> **PROBLEM**
From the listing below, copy each line that holds "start".

> **SOURCE DATA**

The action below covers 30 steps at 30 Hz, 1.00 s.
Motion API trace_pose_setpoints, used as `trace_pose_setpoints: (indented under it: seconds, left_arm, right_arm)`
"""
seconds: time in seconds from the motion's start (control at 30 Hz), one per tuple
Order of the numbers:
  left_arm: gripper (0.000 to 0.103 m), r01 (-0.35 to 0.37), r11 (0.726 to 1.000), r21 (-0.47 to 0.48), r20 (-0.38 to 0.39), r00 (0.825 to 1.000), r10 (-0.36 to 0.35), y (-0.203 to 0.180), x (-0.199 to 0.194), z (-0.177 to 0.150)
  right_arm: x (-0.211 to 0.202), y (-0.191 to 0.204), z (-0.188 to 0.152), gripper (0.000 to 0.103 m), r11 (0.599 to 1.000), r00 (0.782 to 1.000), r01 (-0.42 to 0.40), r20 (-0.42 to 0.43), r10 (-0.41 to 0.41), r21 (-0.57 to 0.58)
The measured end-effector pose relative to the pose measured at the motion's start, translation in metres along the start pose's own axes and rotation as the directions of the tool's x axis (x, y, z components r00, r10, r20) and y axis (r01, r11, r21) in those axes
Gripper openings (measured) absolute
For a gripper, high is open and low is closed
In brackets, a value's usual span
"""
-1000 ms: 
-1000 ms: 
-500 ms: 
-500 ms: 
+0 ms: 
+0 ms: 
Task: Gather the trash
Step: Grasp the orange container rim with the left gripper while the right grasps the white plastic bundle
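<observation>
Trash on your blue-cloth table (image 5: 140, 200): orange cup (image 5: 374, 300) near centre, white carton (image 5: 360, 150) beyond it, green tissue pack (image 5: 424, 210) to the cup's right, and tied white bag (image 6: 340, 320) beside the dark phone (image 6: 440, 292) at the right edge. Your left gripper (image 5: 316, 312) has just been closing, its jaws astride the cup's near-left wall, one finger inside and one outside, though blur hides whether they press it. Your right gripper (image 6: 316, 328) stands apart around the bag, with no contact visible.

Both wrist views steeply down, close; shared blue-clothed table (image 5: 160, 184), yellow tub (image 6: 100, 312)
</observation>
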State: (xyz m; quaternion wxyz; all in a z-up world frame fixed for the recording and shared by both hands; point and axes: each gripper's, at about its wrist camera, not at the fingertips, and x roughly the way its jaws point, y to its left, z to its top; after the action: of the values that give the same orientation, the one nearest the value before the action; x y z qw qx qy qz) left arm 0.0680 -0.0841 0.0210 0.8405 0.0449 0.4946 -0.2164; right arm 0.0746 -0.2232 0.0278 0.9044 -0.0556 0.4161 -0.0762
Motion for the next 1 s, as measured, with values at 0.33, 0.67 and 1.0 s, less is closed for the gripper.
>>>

> **RESULT FOR THIS EXERCISE**
seconds: time in seconds from the motion's start (control at 30 Hz), one per tuple
The measured end-effector pose relative to the pose measured at the motion's start, translation in metres along the start pose's own axes and rotation as the directions of the tool's x axis (x, y, z components r00, r10, r20) and y axis (r01, r11, r21) in those axes

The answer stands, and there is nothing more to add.